Kiwi role in advance on new meningitis vaccine
International research that drew on New Zealand's groundbreaking meningococcal B vaccine campaign is being hailed as a breakthrough in the fight against the deadly disease.
The B-group of meningococcal strains has been notoriously difficult to prevent, with no universal vaccine available.
Two Wellington teenagers – Penelope Lake and Joshua Hinaki, both 19 – died of the disease last year.
Trials of a Chilean-developed vaccine that offers protection have shown early success, with nearly all 1300 teenage participants still immune six months after receiving two or three doses.
Previous trials showed the vaccine was also successful in adults and infants.
The research, published today in the leading medical journal Lancet, drew on a vaccine specially developed to combat a meningococcal B epidemic in New Zealand in the 1990s and early 2000s, which killed 185 people and infected more than 4000.
The nationwide MeNZB campaign was launched in 2004, with about a million young New Zealanders receiving the vaccine before it was wound up in 2008.
However, that vaccine was designed to protect against only the particular strain circulating in New Zealand, so could not be used as a universal vaccine.
There are six types of meningococcal disease, which all have multiple strains.
The two types most common in New Zealand are meningococcal B and meningococcal C, which has a universal vaccine.

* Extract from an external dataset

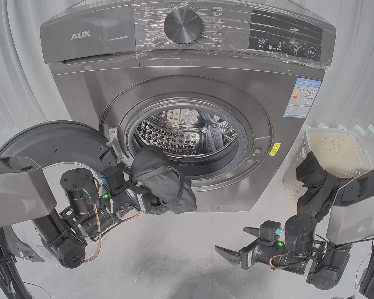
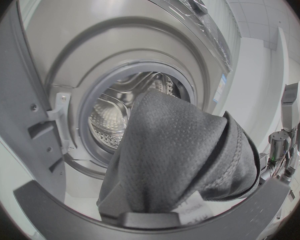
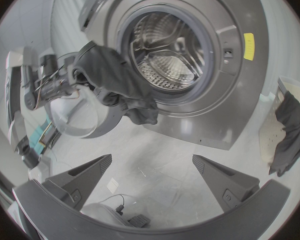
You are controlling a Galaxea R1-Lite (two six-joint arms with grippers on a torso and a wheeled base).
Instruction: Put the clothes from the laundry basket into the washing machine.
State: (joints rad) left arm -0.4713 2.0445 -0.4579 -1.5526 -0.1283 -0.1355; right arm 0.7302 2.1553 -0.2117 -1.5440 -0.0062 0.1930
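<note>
A dark cloth [image 1: 166, 183] is held up in front of the round opening [image 1: 187, 133] of the washing machine [image 1: 91, 88], right at its lower rim, and is not yet inside. It is gripped tight by the closed fingers of the left gripper [image 1: 149, 200]. Part of it is seen hanging down outside the drum. The door [image 1: 50, 146] is opened wide on the left. A second dark cloth [image 1: 318, 187] is draped over the rim of the laundry basket [image 1: 340, 146], which is set beside the machine on the right. The right gripper [image 1: 238, 242] is held low above the floor [image 1: 174, 250], with its fingers [image 3: 86, 174] spread apart and nothing between them. If the cloth is let go too early (it is floppy), it could be dropped on the floor. It could also be left caught on the rim, and then the door might be blocked.
</note>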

Teenagers aged 11 to 17 who were given the Chilean vaccine all tested positive after six months for three key antibodies that protect against multiple B strains.
Components of the New Zealand vaccine were used to create it.
Immunisation Advisory Centre director of research Helen Petousis-Harris said the research was exciting.
"It's highly significant – it's the only candidate [for a] universal vaccine against group B at the moment.
"From what I can see, they've conducted a range of trials and it looks like it's generating a really good immune response."
New Zealand's Immunisation Technical Forum was likely to discuss it and make recommendations to the Health Ministry about whether it should be made available here, she said.
"It's a question of getting it licensed and then deciding if you'd put it on the immunisation schedule or make it available on the private market."
In a Lancet commentary piece, Professor David Stephens, of Atlanta's Emory University, said the new vaccine was a potential breakthrough.
"[Meningococcal B] is now the leading cause of meningococcal disease, especially in infants and young children in many countries.
"The 4CMenB vaccine could be a key to ... future prevention."
The vaccine had a good safety profile but there was still further research to be done, including determining whether the vaccine offered long-term protection, Prof Stephens said.